Wilson Elser Moskowitz Edelman & Dicker, (known as Wilson Elser), is a law firm with over 1,400 attorneys across 44 offices, including 43 in the United States and one in London. The firm's practice originated in insurance defense litigation and has since expanded into a broader range of legal services.

==History==
Attorney Sol Kroll helped found the predecessor firm to what is known today as Wilson Elser, alongside Max Edelman, and is credited with pioneering the concept of the multi-state law firm. The firm came to be known as Kroll, Edelman, Elser, & Wilson by the 1970s. Kroll left the firm in 1979 to found the now-defunct Kroll & Tract.

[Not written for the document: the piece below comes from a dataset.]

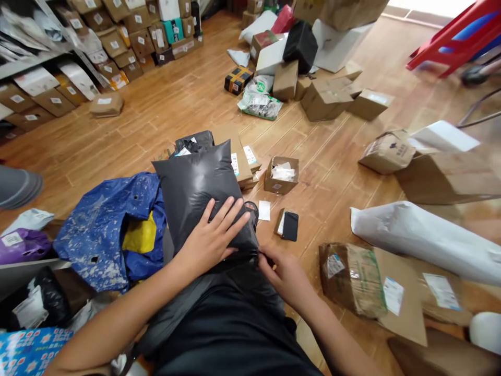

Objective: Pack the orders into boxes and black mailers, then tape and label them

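A puffy black plastic mailer bag [195,180] rests across my lap. My left hand [213,235] lies flat on its lower half, fingers spread. At the bag's lower right corner my right hand [284,274] is closed, with a small dark object partly showing between thumb and fingers. Its kind is hidden by the grip. Just past the bag's right edge, a dark ring-shaped thing [251,208] shows in part. A white slip of paper [264,210] and a black phone [290,226], which leans on a small box, are on the floor to the right.
A small open carton [282,175] with white filling stands ahead. Labelled cardboard parcels [237,156] lie behind the bag. To the left is a crumpled blue sack [105,224]. Boxes and a long white package [422,240] lie right; shelves of parcels [47,89] stand back left.
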Demonstrator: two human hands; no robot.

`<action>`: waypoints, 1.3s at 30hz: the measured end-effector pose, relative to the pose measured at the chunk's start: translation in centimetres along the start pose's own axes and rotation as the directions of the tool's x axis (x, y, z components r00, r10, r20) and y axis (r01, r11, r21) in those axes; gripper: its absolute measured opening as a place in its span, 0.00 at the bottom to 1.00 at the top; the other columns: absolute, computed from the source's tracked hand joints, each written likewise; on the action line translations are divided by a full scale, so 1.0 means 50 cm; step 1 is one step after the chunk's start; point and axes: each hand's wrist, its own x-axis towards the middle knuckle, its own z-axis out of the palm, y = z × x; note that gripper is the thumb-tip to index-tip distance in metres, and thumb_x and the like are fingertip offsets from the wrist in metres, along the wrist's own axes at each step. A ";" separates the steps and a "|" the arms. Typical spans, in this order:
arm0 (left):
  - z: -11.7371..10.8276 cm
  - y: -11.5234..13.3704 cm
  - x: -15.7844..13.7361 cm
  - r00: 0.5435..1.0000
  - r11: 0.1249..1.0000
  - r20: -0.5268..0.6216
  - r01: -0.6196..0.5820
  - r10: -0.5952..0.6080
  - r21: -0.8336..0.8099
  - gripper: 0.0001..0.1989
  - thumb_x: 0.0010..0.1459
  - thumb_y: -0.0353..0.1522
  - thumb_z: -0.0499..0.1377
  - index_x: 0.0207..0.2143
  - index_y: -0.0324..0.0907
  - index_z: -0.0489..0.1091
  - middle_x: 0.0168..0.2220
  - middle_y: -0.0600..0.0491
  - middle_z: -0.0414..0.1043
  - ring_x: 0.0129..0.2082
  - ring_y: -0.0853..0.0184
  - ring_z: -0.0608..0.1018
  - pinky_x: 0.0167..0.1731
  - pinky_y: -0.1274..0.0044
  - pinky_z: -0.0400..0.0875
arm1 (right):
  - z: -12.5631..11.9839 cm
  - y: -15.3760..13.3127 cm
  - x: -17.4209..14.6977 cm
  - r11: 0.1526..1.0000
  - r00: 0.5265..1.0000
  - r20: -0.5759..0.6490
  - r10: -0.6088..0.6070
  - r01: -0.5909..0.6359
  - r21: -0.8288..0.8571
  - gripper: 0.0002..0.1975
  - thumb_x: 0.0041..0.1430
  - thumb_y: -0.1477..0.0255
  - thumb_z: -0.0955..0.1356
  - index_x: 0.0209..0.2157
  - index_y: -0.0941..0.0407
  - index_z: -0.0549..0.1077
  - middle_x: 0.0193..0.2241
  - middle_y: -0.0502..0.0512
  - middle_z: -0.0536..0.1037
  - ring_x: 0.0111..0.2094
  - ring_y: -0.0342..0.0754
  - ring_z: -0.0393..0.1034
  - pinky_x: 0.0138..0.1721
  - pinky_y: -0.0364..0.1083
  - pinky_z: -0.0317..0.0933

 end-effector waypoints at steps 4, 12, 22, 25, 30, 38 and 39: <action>-0.012 -0.020 -0.050 0.994 0.994 -0.009 0.110 -0.110 -0.004 0.50 0.57 0.36 0.72 0.77 0.43 0.53 0.79 0.35 0.47 0.78 0.42 0.52 0.75 0.46 0.40 | 0.008 -0.001 -0.010 0.999 0.999 0.021 0.026 -0.027 0.045 0.13 0.71 0.69 0.63 0.40 0.54 0.80 0.24 0.51 0.79 0.23 0.47 0.72 0.29 0.45 0.61; 0.061 -0.048 -0.092 0.936 0.987 -0.339 0.132 -0.093 0.095 0.23 0.66 0.22 0.57 0.62 0.44 0.71 0.36 0.51 0.73 0.32 0.62 0.72 0.34 0.71 0.65 | -0.001 -0.011 -0.011 0.996 0.998 0.018 0.056 -0.057 0.070 0.12 0.70 0.67 0.64 0.33 0.54 0.75 0.22 0.48 0.72 0.23 0.46 0.67 0.29 0.44 0.59; -0.006 -0.027 -0.172 0.965 0.987 -0.224 0.115 -0.137 -0.108 0.25 0.68 0.31 0.65 0.65 0.37 0.68 0.50 0.41 0.76 0.50 0.53 0.76 0.55 0.61 0.70 | 0.106 -0.039 -0.024 0.532 0.830 0.428 0.358 -0.558 0.637 0.34 0.52 0.43 0.79 0.44 0.58 0.78 0.38 0.61 0.85 0.28 0.50 0.81 0.27 0.45 0.74; 0.003 -0.026 -0.199 0.937 0.986 -0.314 0.123 -0.154 -0.117 0.18 0.68 0.29 0.65 0.58 0.37 0.72 0.44 0.45 0.77 0.43 0.58 0.76 0.49 0.65 0.70 | 0.139 -0.049 -0.020 0.468 0.810 0.463 0.359 -0.586 0.662 0.36 0.51 0.38 0.77 0.38 0.59 0.81 0.35 0.61 0.85 0.24 0.48 0.78 0.26 0.45 0.73; 0.025 -0.028 -0.173 0.930 0.981 -0.313 0.181 -0.192 -0.064 0.04 0.67 0.25 0.64 0.43 0.40 0.74 0.36 0.51 0.77 0.36 0.62 0.75 0.40 0.68 0.66 | 0.133 -0.048 -0.019 0.621 0.869 0.421 0.262 -0.485 0.615 0.34 0.59 0.38 0.73 0.32 0.59 0.84 0.22 0.55 0.80 0.23 0.45 0.73 0.28 0.44 0.70; 0.034 -0.003 -0.180 0.931 0.975 -0.292 0.205 -0.220 -0.082 0.02 0.69 0.27 0.62 0.42 0.42 0.72 0.31 0.53 0.73 0.33 0.61 0.73 0.36 0.69 0.64 | 0.104 -0.015 -0.038 0.663 0.844 0.405 0.352 -0.530 0.529 0.38 0.55 0.33 0.71 0.30 0.58 0.82 0.22 0.55 0.80 0.22 0.46 0.73 0.26 0.44 0.69; 0.037 0.003 -0.195 0.930 0.976 -0.300 0.186 -0.214 -0.117 0.05 0.68 0.27 0.63 0.46 0.41 0.72 0.34 0.52 0.74 0.35 0.61 0.74 0.39 0.69 0.66 | 0.104 -0.015 -0.039 0.656 0.841 0.391 0.375 -0.538 0.529 0.38 0.55 0.33 0.71 0.30 0.58 0.81 0.22 0.55 0.80 0.22 0.46 0.74 0.26 0.45 0.70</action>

Wilson Elser was established in 1978 by attorneys Thomas Wilson Sr., John Elser, Harold Moskowitz, Max Edelman, and Herbert Dicker. While the firm's heritage is in the area of insurance defense, it has increasingly expanded into the corporate and transactional realms and now represents clients in a wide range of legal services.

==Recognition==
As of 2026, Wilson Elser had 1,421 U.S. attorneys, including 371 partners, according to the Law360 400 ranking of the largest U.S. law firms. With gross revenue of $452.2 million in 2023, the firm placed 103rd on The American Lawyers 2024 Am Law 200 ranking, and 144th on the 2023 Global 200 survey of the world's highest-grossing law firms.

Wilson Elser ranked 8th out of 68 large firms (with at least 601 attorneys) in Law360s 2025 Women in Law Report, which assessed the representation of women at all levels of U.S. law firms using 2024 data.

Wilson Elser has received Mansfield Certified Plus recognition for 2023–2024 from Diversity Lab, a year-long certification process assessing law firms' consideration of diverse talent for leadership roles.

==Controversies==
The law firm came under public criticism in a 2024 case of an American Airlines employee secretly videotaping a 9-year-old girl, among 3 other minors, with an iPhone taped to a bathroom seat. As a part of the defense for American Airline, the firm argued that the minors were at fault because they should have been aware they were being videotaped. Following public backlash, American Airlines removed Wilson Elser from the case within days and retained a different firm to represent it; a Texas state judge approved the firm's withdrawal in June 2024.